### Activity
The answer must be the lines from the one containing "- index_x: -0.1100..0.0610" through the last line of the data below, copied exactly, with nothing else.

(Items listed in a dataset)
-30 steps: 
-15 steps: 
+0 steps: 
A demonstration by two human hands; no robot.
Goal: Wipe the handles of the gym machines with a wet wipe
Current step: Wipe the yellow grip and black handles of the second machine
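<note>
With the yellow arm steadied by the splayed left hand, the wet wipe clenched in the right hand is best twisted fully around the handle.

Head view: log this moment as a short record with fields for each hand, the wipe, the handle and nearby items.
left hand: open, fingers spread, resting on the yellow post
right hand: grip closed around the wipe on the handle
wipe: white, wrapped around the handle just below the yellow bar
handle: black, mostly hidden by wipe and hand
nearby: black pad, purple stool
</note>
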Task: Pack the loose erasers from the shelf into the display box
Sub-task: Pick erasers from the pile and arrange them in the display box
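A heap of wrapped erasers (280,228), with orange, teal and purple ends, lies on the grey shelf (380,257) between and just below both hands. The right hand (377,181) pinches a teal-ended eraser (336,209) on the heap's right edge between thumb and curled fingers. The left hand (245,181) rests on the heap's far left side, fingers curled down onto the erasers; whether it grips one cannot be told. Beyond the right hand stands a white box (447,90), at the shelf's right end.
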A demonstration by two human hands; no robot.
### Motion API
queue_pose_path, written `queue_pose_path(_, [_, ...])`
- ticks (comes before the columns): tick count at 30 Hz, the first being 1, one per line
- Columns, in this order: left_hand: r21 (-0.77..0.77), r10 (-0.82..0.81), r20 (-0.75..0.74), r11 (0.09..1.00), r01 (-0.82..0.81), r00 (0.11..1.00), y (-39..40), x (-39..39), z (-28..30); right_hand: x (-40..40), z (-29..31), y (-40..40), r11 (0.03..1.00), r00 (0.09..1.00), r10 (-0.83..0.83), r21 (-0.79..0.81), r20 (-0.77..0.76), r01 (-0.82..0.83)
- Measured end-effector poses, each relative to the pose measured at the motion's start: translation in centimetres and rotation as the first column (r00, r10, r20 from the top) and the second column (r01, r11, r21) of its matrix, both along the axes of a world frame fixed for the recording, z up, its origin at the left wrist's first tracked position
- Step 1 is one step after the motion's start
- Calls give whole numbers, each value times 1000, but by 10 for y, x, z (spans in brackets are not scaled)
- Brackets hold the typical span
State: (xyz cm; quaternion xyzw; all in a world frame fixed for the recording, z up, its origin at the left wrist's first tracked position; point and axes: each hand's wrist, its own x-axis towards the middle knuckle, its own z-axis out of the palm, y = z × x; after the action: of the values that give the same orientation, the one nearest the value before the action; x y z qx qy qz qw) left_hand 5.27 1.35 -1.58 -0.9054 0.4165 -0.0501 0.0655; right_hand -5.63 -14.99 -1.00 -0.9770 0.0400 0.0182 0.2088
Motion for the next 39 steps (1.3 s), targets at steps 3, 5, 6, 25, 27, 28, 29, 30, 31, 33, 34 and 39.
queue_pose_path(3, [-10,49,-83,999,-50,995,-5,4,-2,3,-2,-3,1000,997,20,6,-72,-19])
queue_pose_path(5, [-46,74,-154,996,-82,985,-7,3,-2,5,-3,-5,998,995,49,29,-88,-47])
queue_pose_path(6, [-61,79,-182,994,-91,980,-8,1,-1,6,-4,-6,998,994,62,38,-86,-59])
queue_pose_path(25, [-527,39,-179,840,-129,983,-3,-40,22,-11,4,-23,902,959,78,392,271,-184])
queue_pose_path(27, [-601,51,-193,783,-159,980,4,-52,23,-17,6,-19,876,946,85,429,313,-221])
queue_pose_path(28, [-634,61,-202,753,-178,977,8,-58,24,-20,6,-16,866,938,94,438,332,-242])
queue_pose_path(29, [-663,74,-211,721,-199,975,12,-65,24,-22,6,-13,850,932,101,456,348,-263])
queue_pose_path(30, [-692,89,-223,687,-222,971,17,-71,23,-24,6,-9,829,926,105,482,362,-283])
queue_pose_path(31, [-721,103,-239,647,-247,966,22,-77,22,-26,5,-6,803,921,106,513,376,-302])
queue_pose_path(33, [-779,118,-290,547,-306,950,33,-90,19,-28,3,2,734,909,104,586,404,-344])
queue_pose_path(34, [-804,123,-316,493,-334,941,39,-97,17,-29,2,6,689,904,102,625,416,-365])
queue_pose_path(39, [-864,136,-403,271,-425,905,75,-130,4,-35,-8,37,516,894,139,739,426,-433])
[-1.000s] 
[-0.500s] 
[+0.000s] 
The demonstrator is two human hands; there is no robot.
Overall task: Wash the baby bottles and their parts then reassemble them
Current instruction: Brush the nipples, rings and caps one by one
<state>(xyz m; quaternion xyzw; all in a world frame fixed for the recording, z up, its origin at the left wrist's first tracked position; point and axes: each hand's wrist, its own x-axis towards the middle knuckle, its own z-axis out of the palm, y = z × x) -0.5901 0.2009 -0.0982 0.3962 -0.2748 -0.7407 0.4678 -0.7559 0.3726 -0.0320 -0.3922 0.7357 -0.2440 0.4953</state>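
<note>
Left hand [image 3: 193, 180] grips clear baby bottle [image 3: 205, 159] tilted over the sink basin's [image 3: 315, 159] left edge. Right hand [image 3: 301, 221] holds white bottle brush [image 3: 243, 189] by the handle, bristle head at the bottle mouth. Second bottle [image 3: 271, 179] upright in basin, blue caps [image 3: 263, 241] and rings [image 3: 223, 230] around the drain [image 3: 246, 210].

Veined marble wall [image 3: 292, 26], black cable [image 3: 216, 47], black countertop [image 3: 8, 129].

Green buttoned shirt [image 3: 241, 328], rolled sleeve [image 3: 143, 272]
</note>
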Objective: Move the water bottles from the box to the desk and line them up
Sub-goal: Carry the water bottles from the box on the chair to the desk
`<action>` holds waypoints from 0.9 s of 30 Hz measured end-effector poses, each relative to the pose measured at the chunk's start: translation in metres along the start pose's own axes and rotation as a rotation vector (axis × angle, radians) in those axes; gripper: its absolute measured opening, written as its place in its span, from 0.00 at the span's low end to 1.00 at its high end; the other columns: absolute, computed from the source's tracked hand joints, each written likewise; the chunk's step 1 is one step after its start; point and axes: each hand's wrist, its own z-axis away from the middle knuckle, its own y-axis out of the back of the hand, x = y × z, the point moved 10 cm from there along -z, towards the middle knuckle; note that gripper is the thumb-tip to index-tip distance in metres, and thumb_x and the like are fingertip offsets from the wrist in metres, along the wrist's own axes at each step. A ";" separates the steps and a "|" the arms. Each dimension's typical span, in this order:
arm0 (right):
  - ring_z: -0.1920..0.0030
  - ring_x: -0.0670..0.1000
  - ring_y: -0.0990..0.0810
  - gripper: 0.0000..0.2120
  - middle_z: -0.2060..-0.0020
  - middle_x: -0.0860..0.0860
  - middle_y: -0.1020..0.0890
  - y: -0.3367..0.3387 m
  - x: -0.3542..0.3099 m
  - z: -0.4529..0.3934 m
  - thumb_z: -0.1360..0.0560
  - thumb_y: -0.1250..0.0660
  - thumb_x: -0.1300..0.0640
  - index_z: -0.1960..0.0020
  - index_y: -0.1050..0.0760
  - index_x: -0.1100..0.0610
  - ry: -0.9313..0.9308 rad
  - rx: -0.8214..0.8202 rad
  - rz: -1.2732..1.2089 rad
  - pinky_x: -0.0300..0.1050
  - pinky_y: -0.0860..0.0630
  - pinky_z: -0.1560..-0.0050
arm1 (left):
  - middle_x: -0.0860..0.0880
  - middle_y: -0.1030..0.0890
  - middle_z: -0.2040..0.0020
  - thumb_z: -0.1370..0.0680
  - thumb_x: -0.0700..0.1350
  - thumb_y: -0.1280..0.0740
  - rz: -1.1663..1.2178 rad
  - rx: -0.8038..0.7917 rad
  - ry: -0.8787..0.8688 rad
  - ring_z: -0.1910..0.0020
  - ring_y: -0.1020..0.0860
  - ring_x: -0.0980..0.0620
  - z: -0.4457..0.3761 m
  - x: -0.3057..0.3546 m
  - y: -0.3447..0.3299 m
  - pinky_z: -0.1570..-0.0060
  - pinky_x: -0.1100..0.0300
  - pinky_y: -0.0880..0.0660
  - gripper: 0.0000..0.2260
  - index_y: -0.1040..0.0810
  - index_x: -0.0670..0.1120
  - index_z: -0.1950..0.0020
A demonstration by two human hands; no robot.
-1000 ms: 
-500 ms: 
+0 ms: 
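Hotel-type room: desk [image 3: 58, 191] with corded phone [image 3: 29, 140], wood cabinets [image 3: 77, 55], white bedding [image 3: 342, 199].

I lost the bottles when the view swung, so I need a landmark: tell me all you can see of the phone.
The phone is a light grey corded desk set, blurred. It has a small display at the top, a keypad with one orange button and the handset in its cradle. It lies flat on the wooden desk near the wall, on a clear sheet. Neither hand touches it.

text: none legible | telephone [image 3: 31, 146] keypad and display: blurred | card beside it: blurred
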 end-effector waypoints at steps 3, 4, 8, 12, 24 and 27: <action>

### Response to the task
  - index_x: -0.1100..0.0610
  - ry: -0.9313..0.9308 rad
  - rx: -0.8214..0.8202 rad
  - rz: -1.2732..1.2089 rad
  - pinky_x: -0.0300..0.1050
  - pinky_y: -0.0860..0.0630
  - pinky_z: -0.1560..-0.0050
arm1 (left):
  - middle_x: -0.0860..0.0880
  - middle_y: -0.1030..0.0890
  - middle_z: -0.2040..0.0020
  - thumb_z: -0.1370..0.0680
  - thumb_x: -0.0700..0.1350
  - thumb_y: -0.1280..0.0740
  - rz: -1.1663..1.2178 rad
  - rx: -0.8038..0.7917 rad
  - ry: -0.8787..0.8688 rad
  - ring_z: -0.1910..0.0020
  - ring_y: -0.1020..0.0860
  - ring_x: -0.0980..0.0620
  - z: -0.4457..0.3761 m
  - x: -0.3057..0.3546 m
  - y: -0.3447..0.3299 m
  - pinky_z: -0.1570..-0.0060
  - pinky_x: -0.1100..0.0300
  - pinky_y: -0.0880..0.0660
  - gripper: 0.0000..0.2260
  - index_y: -0.1040..0.0810
  - index_x: -0.0670..0.1120
  - index_z: -0.1950..0.0020
A demonstration by two human hands; no robot.
-1000 ms: 
-500 ms: 
+0 ms: 
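Hotel-type room: desk [image 3: 58, 191] with corded phone [image 3: 29, 140], wood cabinets [image 3: 77, 55], white bedding [image 3: 342, 199].

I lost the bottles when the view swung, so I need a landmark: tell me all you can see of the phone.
The phone is a light grey corded desk set, blurred. It has a small display at the top, a keypad with one orange button and the handset in its cradle. It lies flat on the wooden desk near the wall, on a clear sheet. Neither hand touches it.

text: none legible | telephone [image 3: 31, 146] keypad and display: blurred | card beside it: blurred
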 end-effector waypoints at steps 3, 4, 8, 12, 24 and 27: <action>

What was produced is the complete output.